Taglines: They missed each other. This time, their aim is better.
The Whole Ten Yards movie storyline. Retired hit man Jimmy “The Tulip” Tudeski (Bruce Willis) is enjoying the quiet life in a beachfront bungalow in Mexico. Thanks to falsified dental records supplied by onetime neighbor and friend Nicholas “Oz” Oseransky, D.D.S. (Matthew Perry) at the end of The Whole Nine Yards, Jimmy double-crossed the Gogolak gang and escaped the Feds by faking his own death.
Now, secure in his Baja hideaway, Jimmy has traded in his shotgun for a dust buster and is learning to channel his natural intensity into more domestic pursuits like cleaning, decorating and perfecting his culinary skills while working through some of the personal issues that led him to a life of crime.
The Whole Ten Yards is a 2004 American crime comedy film directed by Howard Deutch and sequel to the 2000 film The Whole Nine Yards. It was based on characters created by Mitchell Kapner, who was the writer of the first film. The film stars Bruce Willis, Matthew Perry, Amanda Peet, Natasha Henstridge, and Kevin Pollak. It was released on April 7, 2004 in North America. Unlike the first film, which was a commercial success despite receiving mixed reviews, The Whole Ten Yards was a major critical and commercial failure.

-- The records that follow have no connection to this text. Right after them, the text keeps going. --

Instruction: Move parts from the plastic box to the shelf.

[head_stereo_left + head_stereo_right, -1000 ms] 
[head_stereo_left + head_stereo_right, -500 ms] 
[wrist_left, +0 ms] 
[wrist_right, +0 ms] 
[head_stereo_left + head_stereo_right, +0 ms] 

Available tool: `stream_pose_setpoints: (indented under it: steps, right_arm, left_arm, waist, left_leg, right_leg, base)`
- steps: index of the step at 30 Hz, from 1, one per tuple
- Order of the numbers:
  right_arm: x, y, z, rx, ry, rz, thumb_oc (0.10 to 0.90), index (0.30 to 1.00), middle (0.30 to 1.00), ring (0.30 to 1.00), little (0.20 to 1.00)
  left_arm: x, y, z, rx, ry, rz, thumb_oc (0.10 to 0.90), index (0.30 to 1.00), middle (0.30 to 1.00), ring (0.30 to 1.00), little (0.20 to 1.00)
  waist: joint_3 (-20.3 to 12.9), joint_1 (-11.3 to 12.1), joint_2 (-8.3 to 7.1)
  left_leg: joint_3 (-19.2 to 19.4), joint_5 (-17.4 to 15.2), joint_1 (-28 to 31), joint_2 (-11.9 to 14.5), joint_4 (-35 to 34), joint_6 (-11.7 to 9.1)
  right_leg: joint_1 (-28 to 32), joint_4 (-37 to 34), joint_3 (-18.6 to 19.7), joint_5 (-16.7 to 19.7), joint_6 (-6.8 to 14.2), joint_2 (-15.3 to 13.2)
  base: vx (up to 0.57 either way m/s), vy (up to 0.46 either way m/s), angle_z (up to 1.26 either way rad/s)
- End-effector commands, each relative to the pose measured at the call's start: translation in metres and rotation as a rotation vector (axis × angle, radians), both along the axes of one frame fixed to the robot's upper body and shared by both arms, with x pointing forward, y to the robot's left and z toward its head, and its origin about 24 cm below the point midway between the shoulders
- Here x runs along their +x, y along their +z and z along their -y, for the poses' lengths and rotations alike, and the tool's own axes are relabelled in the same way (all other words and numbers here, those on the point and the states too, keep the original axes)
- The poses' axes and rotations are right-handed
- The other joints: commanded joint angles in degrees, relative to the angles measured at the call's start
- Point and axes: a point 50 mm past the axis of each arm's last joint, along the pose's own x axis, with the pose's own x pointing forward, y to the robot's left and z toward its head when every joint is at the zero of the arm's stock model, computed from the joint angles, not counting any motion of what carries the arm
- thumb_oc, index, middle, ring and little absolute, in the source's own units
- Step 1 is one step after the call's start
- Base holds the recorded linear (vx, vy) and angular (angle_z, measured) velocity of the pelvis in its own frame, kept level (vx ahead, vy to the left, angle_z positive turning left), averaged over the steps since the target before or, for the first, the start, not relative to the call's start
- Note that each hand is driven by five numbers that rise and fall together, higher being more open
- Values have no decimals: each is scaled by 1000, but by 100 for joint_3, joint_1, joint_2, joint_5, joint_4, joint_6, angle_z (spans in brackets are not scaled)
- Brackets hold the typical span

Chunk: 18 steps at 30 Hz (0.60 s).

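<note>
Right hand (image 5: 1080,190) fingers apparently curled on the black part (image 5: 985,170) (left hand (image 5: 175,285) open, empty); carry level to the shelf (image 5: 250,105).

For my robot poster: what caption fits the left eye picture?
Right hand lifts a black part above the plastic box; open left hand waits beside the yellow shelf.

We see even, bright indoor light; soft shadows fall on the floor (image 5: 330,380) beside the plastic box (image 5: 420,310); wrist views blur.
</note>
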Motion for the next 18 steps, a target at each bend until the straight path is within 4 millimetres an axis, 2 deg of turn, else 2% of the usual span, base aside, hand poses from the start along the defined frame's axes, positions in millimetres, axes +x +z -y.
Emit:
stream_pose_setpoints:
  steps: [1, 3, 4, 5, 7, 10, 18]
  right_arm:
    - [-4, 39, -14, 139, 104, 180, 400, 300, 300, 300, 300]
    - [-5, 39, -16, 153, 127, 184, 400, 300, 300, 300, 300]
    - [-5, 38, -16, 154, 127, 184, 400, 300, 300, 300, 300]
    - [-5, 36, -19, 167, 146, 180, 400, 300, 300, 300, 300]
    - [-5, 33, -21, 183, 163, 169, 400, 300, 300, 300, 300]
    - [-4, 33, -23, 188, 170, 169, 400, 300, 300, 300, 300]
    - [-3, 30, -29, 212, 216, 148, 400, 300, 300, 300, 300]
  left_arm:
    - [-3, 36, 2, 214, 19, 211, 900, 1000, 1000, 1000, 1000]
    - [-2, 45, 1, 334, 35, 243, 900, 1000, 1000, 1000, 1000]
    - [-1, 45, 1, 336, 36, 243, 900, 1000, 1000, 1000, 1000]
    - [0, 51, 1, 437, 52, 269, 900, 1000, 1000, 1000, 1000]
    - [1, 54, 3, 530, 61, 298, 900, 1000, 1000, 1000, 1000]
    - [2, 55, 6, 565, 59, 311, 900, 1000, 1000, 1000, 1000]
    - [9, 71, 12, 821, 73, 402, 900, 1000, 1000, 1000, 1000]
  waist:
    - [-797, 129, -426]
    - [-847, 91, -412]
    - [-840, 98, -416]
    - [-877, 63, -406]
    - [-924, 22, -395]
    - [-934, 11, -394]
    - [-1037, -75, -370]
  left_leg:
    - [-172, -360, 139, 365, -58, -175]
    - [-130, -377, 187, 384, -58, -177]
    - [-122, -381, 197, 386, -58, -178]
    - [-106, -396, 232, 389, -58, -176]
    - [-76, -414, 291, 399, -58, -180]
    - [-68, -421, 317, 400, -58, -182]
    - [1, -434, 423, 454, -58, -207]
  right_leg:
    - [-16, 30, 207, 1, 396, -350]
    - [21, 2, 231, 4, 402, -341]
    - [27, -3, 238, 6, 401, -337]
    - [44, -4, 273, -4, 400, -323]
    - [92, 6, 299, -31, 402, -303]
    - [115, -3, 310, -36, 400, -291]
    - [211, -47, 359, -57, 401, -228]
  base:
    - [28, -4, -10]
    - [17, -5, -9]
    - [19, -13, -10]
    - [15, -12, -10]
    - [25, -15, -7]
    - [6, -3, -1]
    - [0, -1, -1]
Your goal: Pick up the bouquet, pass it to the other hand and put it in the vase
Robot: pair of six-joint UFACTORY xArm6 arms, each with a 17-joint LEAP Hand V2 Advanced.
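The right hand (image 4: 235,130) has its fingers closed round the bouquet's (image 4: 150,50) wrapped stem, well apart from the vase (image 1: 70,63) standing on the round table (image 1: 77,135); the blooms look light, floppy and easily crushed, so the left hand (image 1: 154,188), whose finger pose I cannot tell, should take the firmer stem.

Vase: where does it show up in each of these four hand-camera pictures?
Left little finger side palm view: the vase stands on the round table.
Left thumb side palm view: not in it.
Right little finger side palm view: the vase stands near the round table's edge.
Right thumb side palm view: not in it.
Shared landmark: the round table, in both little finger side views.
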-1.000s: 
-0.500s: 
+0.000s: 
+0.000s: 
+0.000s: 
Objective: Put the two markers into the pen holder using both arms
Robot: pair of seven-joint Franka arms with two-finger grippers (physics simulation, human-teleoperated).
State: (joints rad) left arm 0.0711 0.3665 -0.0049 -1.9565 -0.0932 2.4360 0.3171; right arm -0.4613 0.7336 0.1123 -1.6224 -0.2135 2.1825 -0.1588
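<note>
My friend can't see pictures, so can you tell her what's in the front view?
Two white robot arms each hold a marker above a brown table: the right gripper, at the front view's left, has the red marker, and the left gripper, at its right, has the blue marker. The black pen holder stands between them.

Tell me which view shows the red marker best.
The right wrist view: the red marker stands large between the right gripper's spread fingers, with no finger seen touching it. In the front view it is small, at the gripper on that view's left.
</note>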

Unlike the first film, which was a commercial success, The Whole Ten Yards was a box office bomb, bringing in only $16,328,471 in North America and $9,827,310 internationally. With a worldwide total of $26,155,781, less than one-quarter the gross of the original, the film did not recoup its $40 million budget.
About the Film
The Whole Ten Yards was a result of spontaneous combustion when the original cast reconvened at the press junket for The Whole Nine Yards, nearly a year after wrapping production on the hit comedy. Most had not seen each other in the interim but they immediately fell into their former rapport and began to reminisce about the good times they had together shooting the film and developing their quirky characters. They imagined the kinds of situations these characters might find themselves in if there was a second installment to the story.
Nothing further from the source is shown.